**PROBLEM STATEMENT**
Say how many lines in the records hold the word "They", and give nothing but that number.

(Dataset entries)
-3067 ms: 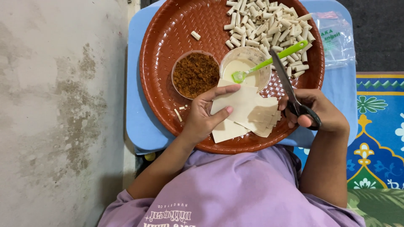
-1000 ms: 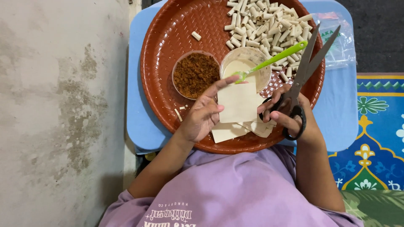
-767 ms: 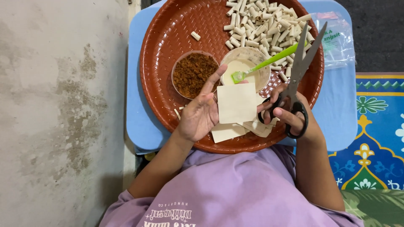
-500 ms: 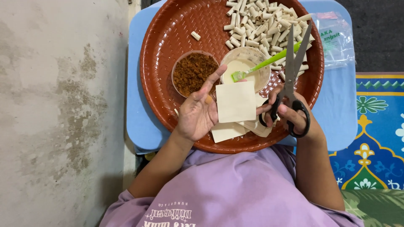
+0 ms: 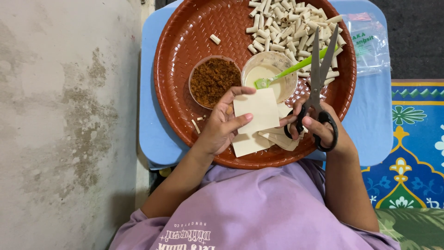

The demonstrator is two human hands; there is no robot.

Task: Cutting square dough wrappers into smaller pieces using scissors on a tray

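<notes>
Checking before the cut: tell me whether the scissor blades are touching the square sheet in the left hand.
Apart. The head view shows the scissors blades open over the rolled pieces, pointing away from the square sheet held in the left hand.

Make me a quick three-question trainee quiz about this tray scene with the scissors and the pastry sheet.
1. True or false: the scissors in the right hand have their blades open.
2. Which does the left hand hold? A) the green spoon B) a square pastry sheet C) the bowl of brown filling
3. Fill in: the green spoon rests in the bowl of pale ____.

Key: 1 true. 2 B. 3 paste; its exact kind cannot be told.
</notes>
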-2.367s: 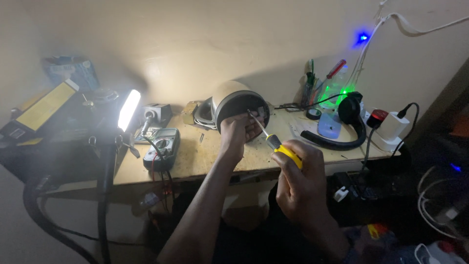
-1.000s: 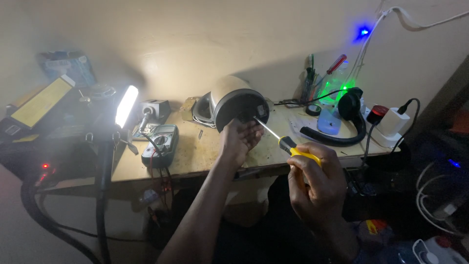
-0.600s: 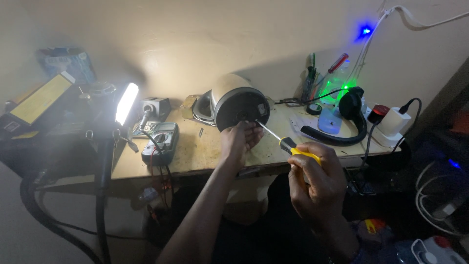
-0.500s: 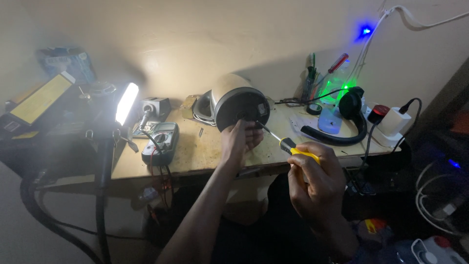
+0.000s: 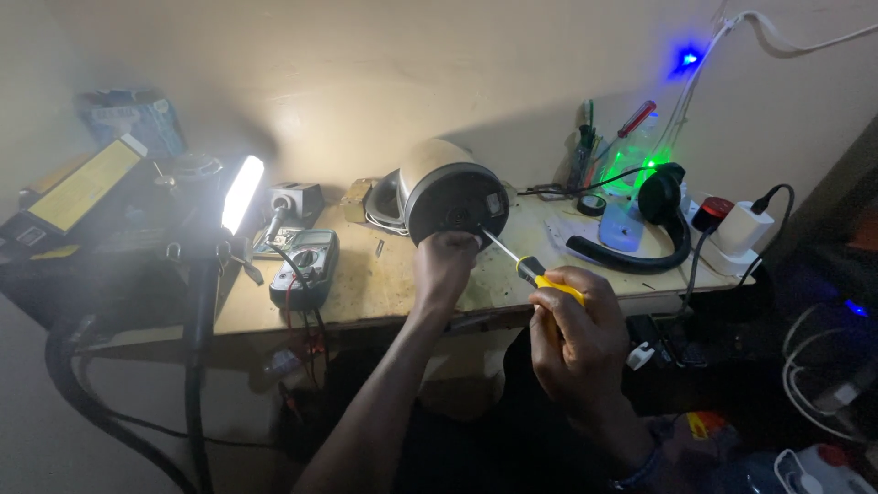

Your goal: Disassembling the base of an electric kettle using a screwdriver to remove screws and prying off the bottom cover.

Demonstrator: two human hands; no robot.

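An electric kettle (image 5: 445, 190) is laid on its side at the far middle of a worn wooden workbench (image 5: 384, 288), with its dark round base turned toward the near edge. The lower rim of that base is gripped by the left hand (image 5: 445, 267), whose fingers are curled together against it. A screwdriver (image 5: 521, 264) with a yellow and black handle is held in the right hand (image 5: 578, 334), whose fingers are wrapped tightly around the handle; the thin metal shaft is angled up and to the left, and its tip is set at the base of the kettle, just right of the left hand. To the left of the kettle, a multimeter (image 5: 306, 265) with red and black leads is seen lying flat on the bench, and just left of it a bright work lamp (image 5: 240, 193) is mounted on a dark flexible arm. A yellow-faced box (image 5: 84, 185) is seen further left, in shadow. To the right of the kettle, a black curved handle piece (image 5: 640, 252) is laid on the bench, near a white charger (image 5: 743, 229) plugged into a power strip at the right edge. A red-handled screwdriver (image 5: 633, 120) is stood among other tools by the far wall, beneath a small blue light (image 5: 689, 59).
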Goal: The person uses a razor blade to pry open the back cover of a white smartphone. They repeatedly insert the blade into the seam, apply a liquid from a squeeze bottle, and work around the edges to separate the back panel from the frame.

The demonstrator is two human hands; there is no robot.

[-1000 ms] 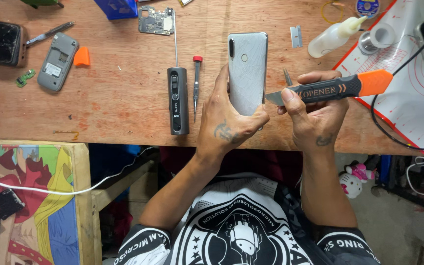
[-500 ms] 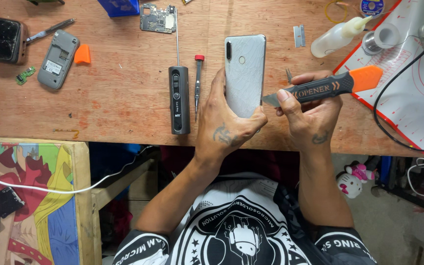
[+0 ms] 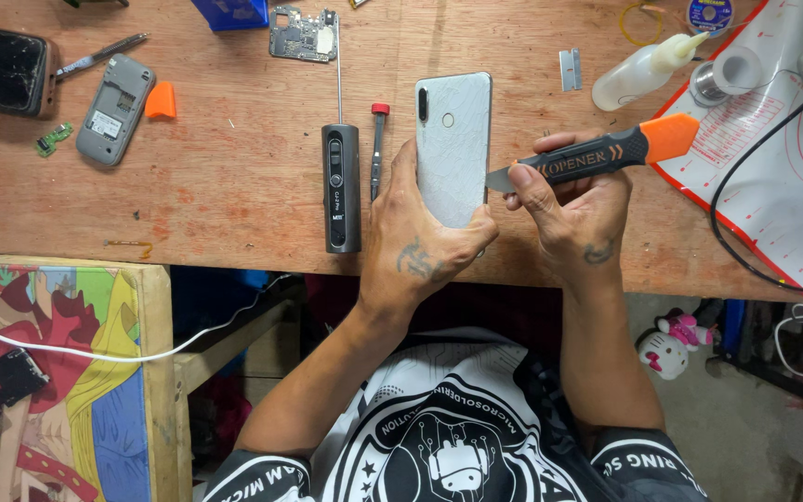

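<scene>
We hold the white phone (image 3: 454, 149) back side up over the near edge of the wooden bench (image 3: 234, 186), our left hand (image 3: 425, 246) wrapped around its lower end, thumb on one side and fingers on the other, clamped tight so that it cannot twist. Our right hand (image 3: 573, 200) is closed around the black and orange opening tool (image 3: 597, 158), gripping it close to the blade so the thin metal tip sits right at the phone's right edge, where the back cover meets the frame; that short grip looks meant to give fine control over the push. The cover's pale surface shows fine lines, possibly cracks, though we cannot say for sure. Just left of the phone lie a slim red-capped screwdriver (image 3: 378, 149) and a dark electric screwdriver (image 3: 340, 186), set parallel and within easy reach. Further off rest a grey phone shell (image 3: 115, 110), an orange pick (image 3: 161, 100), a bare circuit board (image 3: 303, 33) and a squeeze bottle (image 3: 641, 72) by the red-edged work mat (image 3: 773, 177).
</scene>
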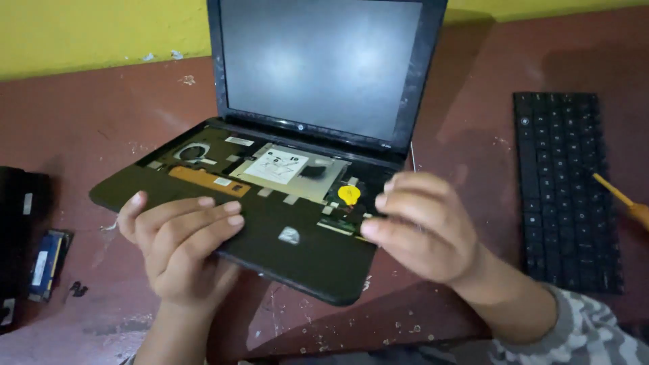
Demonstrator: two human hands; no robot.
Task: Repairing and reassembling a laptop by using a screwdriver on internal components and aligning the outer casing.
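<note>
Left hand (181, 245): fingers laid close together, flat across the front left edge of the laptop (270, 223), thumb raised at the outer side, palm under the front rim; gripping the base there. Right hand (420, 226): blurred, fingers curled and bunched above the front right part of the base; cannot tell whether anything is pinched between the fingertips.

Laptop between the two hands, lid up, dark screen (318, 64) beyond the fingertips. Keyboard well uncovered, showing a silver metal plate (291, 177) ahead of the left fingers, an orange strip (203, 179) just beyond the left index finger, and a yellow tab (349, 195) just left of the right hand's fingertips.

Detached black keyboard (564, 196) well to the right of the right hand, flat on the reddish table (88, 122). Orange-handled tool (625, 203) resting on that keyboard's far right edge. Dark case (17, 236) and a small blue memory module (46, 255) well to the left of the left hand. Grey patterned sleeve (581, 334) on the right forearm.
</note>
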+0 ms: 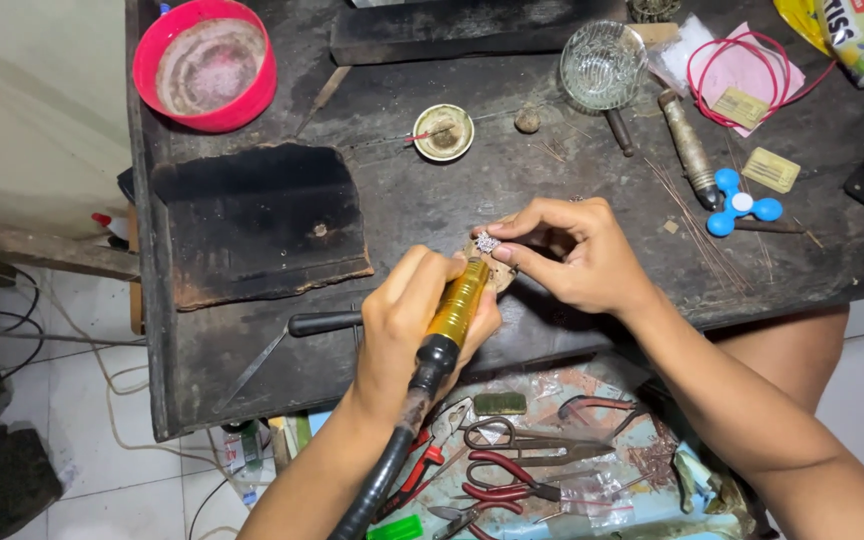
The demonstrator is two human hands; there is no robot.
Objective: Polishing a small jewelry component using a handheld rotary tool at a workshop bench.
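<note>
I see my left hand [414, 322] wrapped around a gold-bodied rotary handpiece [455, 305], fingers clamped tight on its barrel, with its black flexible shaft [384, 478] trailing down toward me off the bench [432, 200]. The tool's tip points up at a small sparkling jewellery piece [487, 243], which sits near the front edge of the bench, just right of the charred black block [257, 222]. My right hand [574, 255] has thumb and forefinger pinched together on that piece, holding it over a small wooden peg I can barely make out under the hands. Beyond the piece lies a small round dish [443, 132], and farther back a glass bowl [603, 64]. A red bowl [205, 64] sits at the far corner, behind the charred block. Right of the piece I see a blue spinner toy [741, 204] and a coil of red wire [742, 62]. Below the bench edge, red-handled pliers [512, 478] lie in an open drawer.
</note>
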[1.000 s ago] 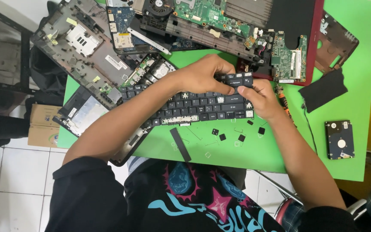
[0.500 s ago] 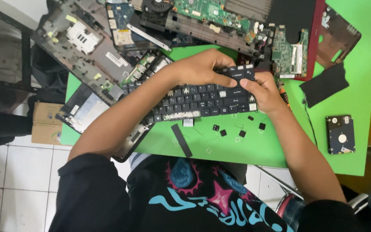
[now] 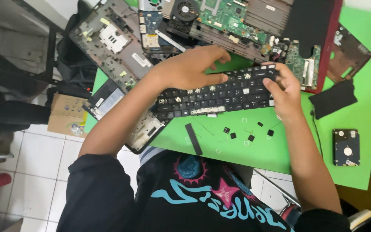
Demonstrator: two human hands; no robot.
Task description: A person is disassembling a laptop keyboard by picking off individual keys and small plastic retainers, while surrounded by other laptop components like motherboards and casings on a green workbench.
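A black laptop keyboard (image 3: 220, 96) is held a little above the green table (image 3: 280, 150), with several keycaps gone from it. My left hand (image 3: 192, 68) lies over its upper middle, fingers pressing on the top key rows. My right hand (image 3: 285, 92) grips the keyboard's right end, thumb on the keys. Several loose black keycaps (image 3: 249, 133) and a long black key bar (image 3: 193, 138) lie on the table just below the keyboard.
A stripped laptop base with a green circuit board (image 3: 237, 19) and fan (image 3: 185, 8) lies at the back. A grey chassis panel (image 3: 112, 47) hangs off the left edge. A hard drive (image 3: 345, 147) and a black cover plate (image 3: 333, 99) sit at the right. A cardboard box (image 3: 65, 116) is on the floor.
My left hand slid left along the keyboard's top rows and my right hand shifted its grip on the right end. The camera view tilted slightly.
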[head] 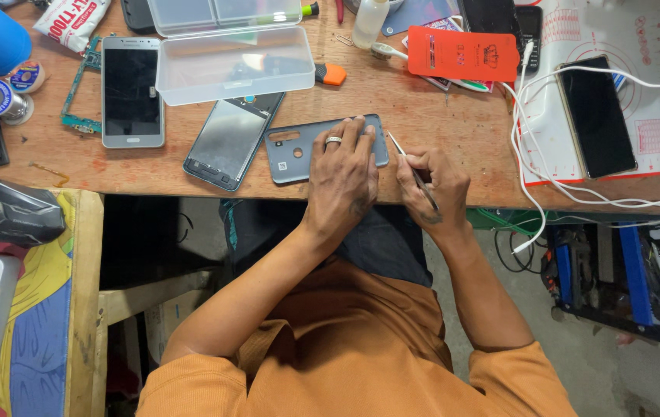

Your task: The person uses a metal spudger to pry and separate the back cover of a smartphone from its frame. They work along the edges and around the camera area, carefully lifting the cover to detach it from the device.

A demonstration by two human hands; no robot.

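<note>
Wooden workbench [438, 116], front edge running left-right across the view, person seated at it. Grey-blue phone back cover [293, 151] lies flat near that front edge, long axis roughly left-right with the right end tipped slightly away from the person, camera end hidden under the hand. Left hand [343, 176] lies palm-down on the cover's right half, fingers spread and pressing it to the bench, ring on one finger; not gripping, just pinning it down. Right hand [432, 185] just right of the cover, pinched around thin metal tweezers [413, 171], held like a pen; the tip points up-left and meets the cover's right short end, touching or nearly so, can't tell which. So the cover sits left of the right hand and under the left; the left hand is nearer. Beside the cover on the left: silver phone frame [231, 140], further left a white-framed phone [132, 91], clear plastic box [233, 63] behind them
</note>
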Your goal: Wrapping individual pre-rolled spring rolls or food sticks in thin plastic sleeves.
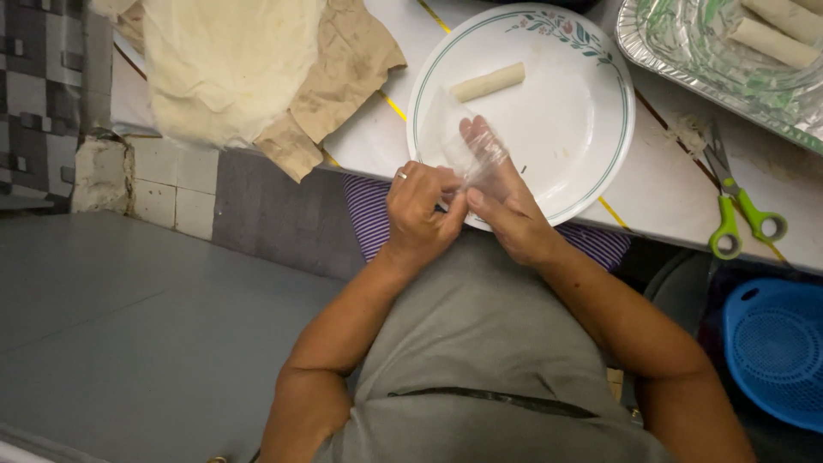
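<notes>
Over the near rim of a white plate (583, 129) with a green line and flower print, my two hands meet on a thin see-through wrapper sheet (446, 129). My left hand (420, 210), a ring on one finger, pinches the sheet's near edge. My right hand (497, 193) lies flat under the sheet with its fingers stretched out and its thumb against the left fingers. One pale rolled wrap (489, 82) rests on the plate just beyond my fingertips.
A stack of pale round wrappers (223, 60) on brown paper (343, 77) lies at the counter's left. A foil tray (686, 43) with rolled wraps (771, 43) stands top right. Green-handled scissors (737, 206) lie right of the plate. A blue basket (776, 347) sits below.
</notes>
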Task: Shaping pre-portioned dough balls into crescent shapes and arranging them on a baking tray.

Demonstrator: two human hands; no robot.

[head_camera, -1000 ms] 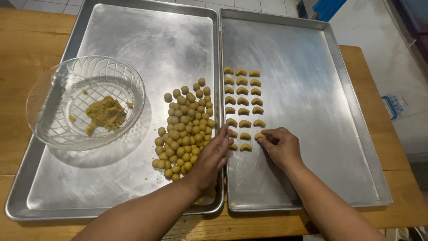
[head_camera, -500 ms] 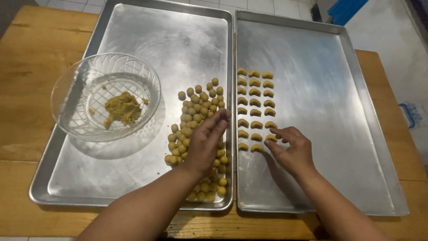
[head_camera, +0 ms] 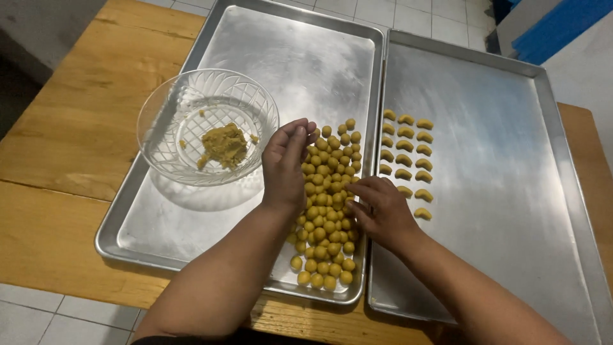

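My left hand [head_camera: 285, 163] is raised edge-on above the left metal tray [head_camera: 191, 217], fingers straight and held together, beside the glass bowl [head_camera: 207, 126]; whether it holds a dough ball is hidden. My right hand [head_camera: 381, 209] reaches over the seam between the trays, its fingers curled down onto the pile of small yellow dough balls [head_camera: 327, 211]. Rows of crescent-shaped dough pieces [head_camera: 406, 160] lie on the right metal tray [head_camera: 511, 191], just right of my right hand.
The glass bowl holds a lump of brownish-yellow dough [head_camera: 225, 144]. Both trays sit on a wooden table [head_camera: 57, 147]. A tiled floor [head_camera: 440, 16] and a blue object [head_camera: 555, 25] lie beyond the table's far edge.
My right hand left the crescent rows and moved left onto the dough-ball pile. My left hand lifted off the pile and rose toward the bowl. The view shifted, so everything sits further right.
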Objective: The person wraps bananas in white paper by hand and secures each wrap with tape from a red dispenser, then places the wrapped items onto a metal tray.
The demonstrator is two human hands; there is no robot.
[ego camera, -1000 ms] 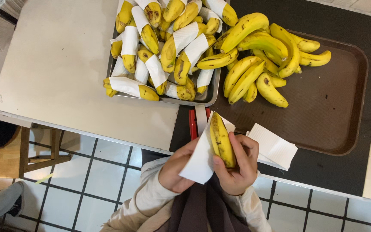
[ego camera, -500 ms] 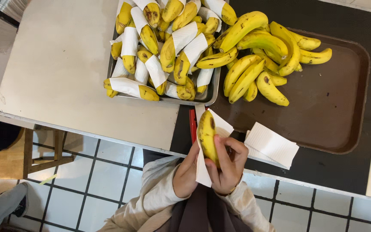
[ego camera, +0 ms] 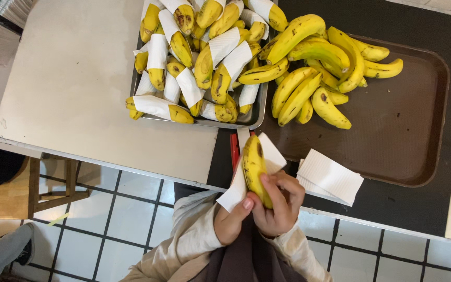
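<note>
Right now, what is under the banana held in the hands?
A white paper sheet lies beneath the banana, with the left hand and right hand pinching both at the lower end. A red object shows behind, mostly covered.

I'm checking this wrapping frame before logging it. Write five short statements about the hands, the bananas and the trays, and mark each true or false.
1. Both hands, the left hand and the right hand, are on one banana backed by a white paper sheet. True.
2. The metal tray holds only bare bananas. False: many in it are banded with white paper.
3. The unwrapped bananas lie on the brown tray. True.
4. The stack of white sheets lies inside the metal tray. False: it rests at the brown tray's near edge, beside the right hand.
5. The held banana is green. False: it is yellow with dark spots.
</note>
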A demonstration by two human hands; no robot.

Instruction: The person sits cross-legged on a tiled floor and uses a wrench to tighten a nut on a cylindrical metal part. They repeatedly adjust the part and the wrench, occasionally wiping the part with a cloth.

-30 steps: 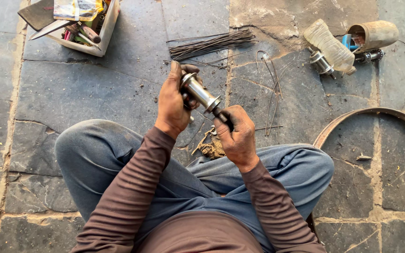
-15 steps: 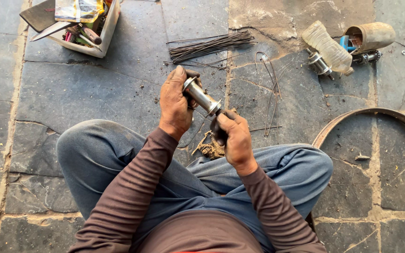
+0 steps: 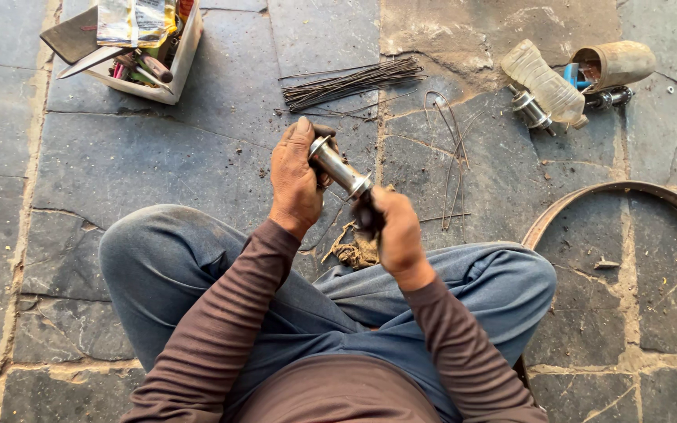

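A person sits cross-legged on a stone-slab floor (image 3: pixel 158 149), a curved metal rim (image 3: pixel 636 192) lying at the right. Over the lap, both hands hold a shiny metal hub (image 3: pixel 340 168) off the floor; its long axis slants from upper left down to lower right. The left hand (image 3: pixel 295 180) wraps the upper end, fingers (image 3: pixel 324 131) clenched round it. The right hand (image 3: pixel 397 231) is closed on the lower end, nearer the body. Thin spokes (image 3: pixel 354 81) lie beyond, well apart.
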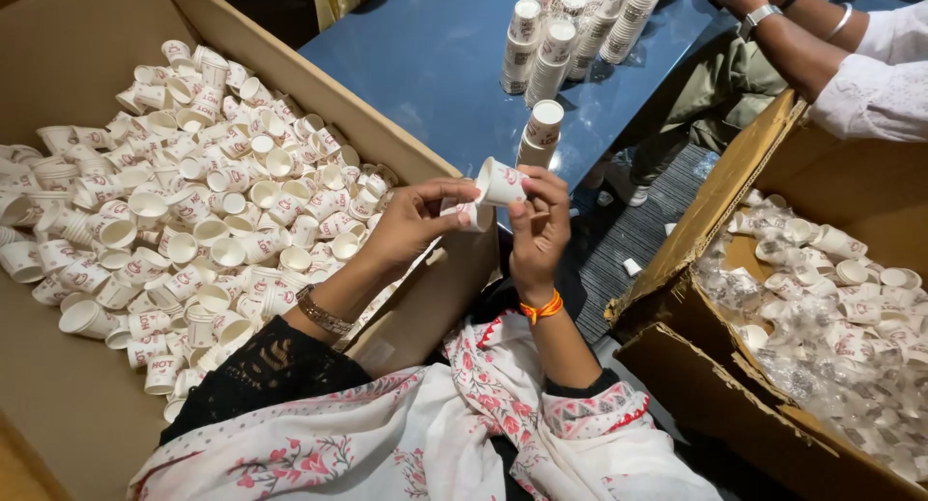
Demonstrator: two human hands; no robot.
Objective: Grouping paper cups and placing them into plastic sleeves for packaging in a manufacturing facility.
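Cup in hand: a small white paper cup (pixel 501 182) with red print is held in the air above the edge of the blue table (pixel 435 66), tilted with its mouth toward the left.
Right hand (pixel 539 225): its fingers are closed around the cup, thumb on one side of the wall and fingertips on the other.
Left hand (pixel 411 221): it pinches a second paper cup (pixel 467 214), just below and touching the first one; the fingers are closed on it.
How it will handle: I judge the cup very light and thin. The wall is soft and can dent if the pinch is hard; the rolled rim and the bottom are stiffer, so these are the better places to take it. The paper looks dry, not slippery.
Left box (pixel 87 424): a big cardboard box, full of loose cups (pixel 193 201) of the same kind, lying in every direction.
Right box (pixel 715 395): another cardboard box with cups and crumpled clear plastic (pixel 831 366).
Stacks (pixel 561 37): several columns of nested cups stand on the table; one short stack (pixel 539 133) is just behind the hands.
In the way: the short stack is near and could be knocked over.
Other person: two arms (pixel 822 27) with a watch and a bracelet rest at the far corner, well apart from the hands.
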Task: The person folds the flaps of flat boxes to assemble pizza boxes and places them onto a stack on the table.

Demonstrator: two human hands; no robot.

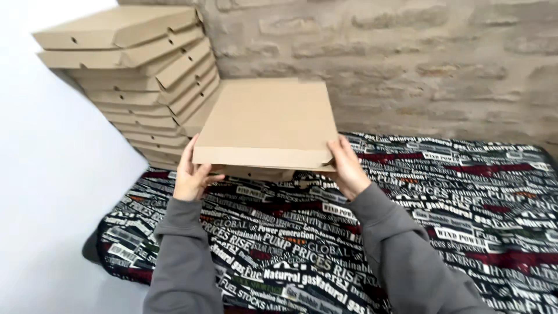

**TASK RESULT**
3